We open this and we can see the table has been imported as a CSV.
Click on the UniqueSuffixes_AddressLine_Lookup link to edit it.
This will open up our editor in a new tab, as before.
This lookup table has the existing suffix, followed by a comma, the expected replacement value, followed by a comma, and finally the count from the profile, which we can ignore.
Not that there is an Asterix (*) to denote a wildcard, which we will need to retain for the suffixes.
We shall update these to standardise our street, road and avenue suffixes like this:
We can now press save and close.
To apply this replacement transform, we need to open the Addresses Transform.

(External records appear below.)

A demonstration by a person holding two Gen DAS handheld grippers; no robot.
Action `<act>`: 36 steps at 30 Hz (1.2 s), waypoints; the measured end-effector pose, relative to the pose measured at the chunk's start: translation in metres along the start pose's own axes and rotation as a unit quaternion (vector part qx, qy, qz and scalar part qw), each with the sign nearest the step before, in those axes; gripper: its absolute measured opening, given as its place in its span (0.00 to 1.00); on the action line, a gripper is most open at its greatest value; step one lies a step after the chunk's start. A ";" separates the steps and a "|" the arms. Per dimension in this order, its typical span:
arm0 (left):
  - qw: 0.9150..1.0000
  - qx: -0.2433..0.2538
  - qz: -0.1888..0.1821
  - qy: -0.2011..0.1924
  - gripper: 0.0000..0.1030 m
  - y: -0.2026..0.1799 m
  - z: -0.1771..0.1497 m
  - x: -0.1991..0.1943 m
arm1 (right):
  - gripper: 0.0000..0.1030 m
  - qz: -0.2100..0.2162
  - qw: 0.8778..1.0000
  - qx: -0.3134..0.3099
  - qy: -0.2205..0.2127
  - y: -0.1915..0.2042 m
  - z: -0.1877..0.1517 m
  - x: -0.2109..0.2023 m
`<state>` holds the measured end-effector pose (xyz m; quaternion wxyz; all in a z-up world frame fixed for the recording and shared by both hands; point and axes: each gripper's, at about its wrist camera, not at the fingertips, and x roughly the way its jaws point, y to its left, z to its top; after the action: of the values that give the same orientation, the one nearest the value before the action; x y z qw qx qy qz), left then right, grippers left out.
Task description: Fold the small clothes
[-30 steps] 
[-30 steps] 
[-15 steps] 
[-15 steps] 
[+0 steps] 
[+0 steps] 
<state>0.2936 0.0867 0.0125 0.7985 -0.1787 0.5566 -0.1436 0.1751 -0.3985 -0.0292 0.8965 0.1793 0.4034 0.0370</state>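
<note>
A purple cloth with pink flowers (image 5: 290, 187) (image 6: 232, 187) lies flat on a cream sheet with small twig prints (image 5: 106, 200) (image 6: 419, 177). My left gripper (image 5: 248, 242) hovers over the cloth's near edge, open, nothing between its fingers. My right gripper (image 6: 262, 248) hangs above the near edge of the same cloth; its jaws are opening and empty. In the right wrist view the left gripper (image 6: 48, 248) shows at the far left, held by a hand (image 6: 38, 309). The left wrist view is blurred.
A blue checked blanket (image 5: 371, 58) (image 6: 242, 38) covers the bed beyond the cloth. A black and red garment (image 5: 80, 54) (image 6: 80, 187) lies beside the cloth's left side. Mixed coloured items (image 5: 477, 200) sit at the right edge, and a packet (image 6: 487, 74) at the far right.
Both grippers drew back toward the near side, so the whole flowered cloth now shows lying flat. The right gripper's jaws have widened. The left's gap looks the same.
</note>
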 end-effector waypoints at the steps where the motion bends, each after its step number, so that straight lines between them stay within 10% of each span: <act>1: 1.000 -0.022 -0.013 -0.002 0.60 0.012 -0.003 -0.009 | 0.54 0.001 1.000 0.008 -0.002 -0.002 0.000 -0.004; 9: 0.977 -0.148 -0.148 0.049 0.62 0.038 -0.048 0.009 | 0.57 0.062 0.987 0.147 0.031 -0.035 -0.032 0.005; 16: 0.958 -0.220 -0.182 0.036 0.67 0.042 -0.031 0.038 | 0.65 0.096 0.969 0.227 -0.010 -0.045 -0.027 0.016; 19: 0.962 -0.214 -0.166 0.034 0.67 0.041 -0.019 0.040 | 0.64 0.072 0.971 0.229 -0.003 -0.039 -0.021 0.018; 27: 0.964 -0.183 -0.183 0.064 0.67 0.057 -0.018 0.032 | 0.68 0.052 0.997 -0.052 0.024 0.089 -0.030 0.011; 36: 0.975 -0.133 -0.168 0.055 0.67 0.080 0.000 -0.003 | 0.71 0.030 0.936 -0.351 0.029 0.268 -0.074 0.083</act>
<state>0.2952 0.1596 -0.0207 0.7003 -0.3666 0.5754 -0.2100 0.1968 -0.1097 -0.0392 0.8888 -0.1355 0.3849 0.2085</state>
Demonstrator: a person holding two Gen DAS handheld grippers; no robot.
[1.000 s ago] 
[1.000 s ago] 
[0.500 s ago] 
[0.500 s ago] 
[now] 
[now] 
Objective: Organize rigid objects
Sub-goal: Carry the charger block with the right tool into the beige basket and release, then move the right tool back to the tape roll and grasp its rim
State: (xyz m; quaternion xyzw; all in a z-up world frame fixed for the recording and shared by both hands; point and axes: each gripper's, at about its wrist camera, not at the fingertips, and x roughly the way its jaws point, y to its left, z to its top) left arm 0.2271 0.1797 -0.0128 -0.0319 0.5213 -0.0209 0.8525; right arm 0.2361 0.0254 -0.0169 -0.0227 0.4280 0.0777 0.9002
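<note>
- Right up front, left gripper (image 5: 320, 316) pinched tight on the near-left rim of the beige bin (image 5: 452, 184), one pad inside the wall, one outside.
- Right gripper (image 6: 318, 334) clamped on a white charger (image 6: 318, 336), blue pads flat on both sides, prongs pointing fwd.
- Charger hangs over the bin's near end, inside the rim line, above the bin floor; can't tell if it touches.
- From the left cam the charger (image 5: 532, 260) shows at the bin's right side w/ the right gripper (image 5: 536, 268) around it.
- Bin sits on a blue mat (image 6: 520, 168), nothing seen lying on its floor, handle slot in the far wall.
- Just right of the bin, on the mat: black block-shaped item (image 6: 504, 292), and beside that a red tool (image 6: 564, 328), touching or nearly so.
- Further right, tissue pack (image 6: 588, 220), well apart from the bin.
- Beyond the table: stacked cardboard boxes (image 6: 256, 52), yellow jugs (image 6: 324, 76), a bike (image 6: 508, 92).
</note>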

Selecting the iData browser tab, Clicking on Clean stage from the Project Ribbon, selecting Transforms, and clicking on addresses
We can now edit our Addresses Transforms.
To apply the lookup for AddressLine inset a line creating a logical link to the new lookup before line 24, and update line 25 like this:
Press Save.
Now we can rerun our stage and look at the results.
Select the main iData browser tab. Navigate to the stage in the project breadcrumb ribbon and click on Run Stage and Run.
Once again select the View Report when it is enabled and select the Addresses report on the Reports tab when it has completed. Click on the Details tab to view the results.
We can now see the roads where the abbreviated suffixes have been replaced with our defined full values for them.